Here is yet another poor excuse for poetry;
Life is a mystery
Lost at the start
If you don’t find meaning,
Then you may depart.
Love is my answer
The reason I cry
The reason I answer
And the reason I’ll die.
Love is like magic,
It’s a part of your mind
Look deep in your heart
And see what you might find.
You might find beauty
You might find emotion
You might find a meaning
Or a messy sort of commotion
But I’ll tell you what I think you’ll find
I’ll tell you what you’ll see
You’ll see a moving beating love
A beating love for me.
Lorkin- 06-29-2006
i like rhyming poetry
ebony- 06-29-2006
Issle thats actually brilliant. thumbs up to you!!! yay (u should feel privaliged, i dont give a thumbs up to any old person you know)
ebony- 06-29-2006
A single tear runs down my cheek slowly running red.
A river of pain yet remains leaving my hopes for dead.
Though still I stand,
the blood stains my hands.
And slaughtered pride falsely resides within my battered mind.
You blind me and confine me,
from my fading life.
I hate you, as I dream of you, I die a tortured death.
I'll hate you, for I love you, until I draw my final breath.
woooo this is the poem iv been working on for a couple of days now lol yeah it actually does take me that long
Heidi- 06-29-2006
WOW Ebs my god WOW i dont no what to say lol and thats hard for somone to dhut me up, as you may no, WOWOWOWOWOWOW
1 word to say really : Meaning
(and lots of it)
ebony- 06-29-2006
erm..thanks Heidi but it wernt THAT good. Issle's is better which is why i werent gonna post it, but i did lol coz i like it.
Lorkin- 06-29-2006
death and destruction :twisted:
Issle- 06-29-2006
It's very good Ebony, your poems have meaning and are extremely well written.

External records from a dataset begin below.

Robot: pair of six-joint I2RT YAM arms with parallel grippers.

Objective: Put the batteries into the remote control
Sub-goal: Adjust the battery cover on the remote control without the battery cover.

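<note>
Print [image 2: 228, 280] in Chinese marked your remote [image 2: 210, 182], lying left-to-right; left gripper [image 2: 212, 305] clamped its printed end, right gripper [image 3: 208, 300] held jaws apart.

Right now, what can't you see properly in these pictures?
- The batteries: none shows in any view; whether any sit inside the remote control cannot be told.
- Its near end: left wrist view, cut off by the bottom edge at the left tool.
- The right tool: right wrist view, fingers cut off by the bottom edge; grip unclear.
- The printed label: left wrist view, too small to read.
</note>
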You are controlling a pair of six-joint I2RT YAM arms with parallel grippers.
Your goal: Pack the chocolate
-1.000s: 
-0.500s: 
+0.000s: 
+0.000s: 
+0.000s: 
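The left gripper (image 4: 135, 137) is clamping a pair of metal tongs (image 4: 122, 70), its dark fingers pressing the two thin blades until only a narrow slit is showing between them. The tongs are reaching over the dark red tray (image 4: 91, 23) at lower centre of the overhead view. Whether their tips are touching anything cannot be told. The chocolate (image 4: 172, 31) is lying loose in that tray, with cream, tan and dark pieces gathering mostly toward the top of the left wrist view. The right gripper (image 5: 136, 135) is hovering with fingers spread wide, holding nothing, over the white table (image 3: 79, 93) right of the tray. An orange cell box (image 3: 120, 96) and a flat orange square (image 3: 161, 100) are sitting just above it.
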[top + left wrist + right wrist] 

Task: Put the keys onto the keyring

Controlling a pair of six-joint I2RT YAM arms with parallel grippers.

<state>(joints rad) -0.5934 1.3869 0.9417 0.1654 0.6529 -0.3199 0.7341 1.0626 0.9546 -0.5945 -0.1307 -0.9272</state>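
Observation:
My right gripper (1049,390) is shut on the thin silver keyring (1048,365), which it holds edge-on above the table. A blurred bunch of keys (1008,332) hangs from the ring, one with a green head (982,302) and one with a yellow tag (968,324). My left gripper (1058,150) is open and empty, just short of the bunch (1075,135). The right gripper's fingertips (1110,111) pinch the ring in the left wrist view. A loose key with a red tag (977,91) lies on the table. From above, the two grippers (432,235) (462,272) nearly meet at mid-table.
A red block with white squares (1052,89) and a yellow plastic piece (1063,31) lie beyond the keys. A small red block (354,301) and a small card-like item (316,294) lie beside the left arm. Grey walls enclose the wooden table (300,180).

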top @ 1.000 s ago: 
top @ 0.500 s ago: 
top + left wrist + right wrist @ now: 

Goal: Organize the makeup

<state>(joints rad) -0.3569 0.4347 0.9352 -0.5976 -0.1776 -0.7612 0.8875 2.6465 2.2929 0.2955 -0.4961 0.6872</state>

It screams "Oi you don't mess with me."
Maybe that's just me?
ebony- 06-30-2006
i think those are compliments. YAY u have no idea how many times i scrunched up my paper and almost had a cow. seriously. poetry does not come easily to me!!
Heidi- 06-30-2006
well kinda as it did show in our first poem lol!!!! now that was bad lol!!!!!